Azure Active Directory – Authentication Errors – Resolved
Summary of impact: Between 08:30 and 11:30 UTC on 06 Apr 2018, a subset of Azure Active Directory customers in East Asia and Europe may have experienced difficulties when attempting to authenticate into resources which are dependent on Azure Active Directory. Downstream impact was reported by a number of Azure services for which customers may have experienced: Backup: failures for the registration of new containers and backup/restore operations. Storsimple: new device registration failures and Storsimple management/communication failures. Azure Bot Service: bots reporting as unresponsive. Visual Studio Teams Services: higher execution times and failures while getting AAD tokens in multiple regions. Media Services: authentication failures. Azure Site Recovery: new registrations and VM replications may also have failed.

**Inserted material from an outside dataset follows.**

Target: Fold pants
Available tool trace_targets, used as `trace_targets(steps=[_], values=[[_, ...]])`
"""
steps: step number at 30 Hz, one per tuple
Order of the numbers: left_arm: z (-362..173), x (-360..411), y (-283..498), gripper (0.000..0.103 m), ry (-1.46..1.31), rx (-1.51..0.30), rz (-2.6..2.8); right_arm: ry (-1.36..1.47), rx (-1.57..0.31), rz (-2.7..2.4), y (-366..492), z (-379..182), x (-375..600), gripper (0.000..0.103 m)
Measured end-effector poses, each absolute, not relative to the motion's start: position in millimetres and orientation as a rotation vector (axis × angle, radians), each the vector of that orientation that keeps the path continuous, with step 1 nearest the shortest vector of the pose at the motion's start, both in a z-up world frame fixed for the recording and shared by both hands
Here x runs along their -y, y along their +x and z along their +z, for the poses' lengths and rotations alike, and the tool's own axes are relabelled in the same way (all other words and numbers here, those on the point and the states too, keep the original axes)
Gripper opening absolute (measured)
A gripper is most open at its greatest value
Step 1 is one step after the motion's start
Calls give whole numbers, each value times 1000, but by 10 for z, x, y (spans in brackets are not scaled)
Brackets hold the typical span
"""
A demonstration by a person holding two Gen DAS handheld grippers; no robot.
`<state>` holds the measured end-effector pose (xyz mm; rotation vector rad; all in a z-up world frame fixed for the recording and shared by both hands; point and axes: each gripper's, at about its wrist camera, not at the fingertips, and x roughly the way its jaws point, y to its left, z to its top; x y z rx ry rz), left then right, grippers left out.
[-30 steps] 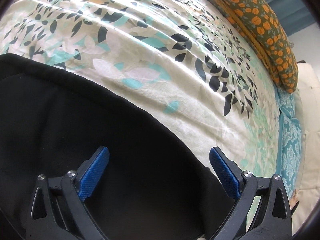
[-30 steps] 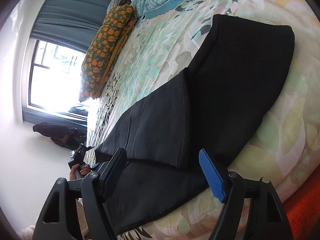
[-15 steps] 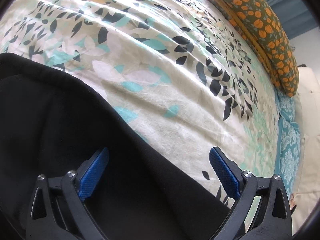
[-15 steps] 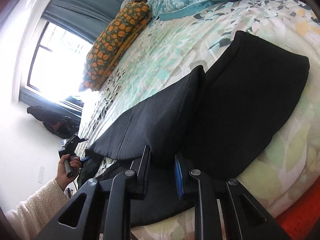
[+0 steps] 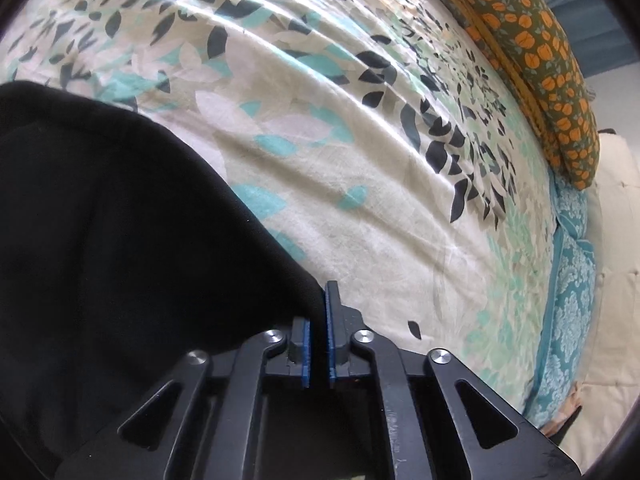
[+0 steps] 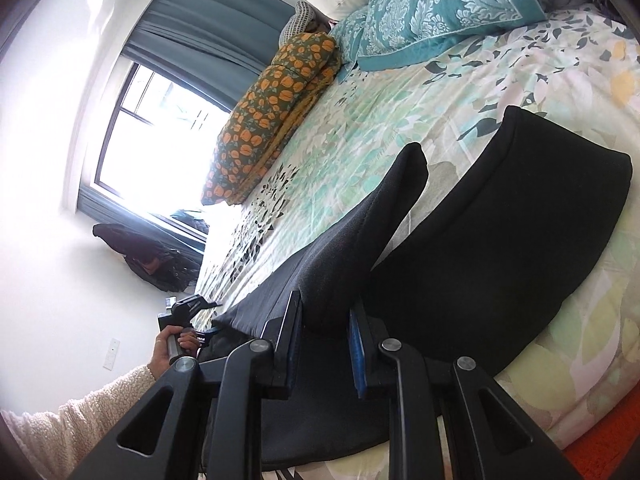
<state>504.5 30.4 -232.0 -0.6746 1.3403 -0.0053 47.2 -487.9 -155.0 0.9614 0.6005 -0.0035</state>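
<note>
Bedroom, daylight from one window (image 6: 160, 152) with blue curtains (image 6: 208, 28). One bed (image 5: 360, 200), leaf-print cover, carries everything.

Left gripper (image 5: 318, 320): low over the cover, pointing across the bed toward its far edge. Its blue pads (image 5: 330, 336) stand nearly together, clamped on the edge of the pants (image 5: 100, 240). In the right wrist view the left hand (image 6: 172, 350) wraps the handle at the bed's near-left corner, cream fleece sleeve (image 6: 80, 420) behind it.

Right gripper (image 6: 324, 344): angled up along the bed toward the pillows, jaws drawn in and clamped on a raised fold of the pants (image 6: 500, 260). That fold stands up off the cover as a ridge to a pointed tip.

Pants: one pair, black, along the bed's near edge; one part lies flat toward the near-right corner.

Count: two teal patterned pillows (image 6: 440, 12) at the head; one orange-flowered bolster (image 6: 272, 120) along the far edge; one dark bag (image 6: 148, 256) under the window.
</note>
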Motion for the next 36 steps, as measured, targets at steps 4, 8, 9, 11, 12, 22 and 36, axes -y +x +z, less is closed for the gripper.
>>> trace_targets(steps=[4, 8, 9, 11, 12, 22, 36], values=[[-2173, -361, 4902, 4, -687, -1292, -35, 965, -597, -23, 462, -1533, 4906, 21], [-1771, -434, 4627, 4, -677, -1232, -106, 988, -601, -67, 475, -1543, 5013, 21], [-1633, -474, 4515, 4, -671, -1212, -126, 994, -598, -71, 497, -1526, 5053, 21], [-1332, -553, 4230, 4, -638, -1159, -168, 972, -577, -70, 531, -1412, 5131, 21], [-1186, -606, 4043, 4, -619, -1127, -186, 948, -564, -67, 537, -1318, 5171, 21], [-1790, -811, 1953, 4, -467, -1222, -140, 841, -931, -213, 489, -1663, 5416, 21], [-1861, -513, 1592, 4, -424, -1229, -220, 641, -1031, -344, 519, -1534, 5513, 21]])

Preliminary root cause: Engineers determined that instances of a backend service responsible for processing authentication requests became unhealthy preventing requests from completing.
Mitigation: Engineers performed a recovery of the impacted backend service .
Next steps: Engineers will continue to investigate to establish the full root cause and a full root cause analysis will be available in 72 hours.
主にEast Asia、EuropeにあるAzure ADの顧客が影響を受けたようです。Azure AD認証を使う一部のサービス（Media Serviceやバックアップ、Bot、VSTS、Office 365とか）で認証が失敗するなどの状況だったようす。原因は認証要求処理を担当するバックエンドのインスタンスが不健全になったかららしい。
RCA – Azure Active Directory – Authentication Errors
Summary of impact: Between 08:18 and 11:25 UTC on 06 Apr 2018, a subset of customers may have experienced difficulties when attempting to authenticate into resources with Azure Active Directory (AAD) dependencies, the primary impact being experienced for resources located in Asia, Oceania, and European regions. This stemmed from incorrect data mappings in two scale units which caused degraded authentication service for impacted customers, impacting approximately 2.5% of tenants. Downstream impact was reported by some Azure services during the impact period, customers may have experienced for the following services:
1. Backup: failures for the registration of new containers and backup/restore operations.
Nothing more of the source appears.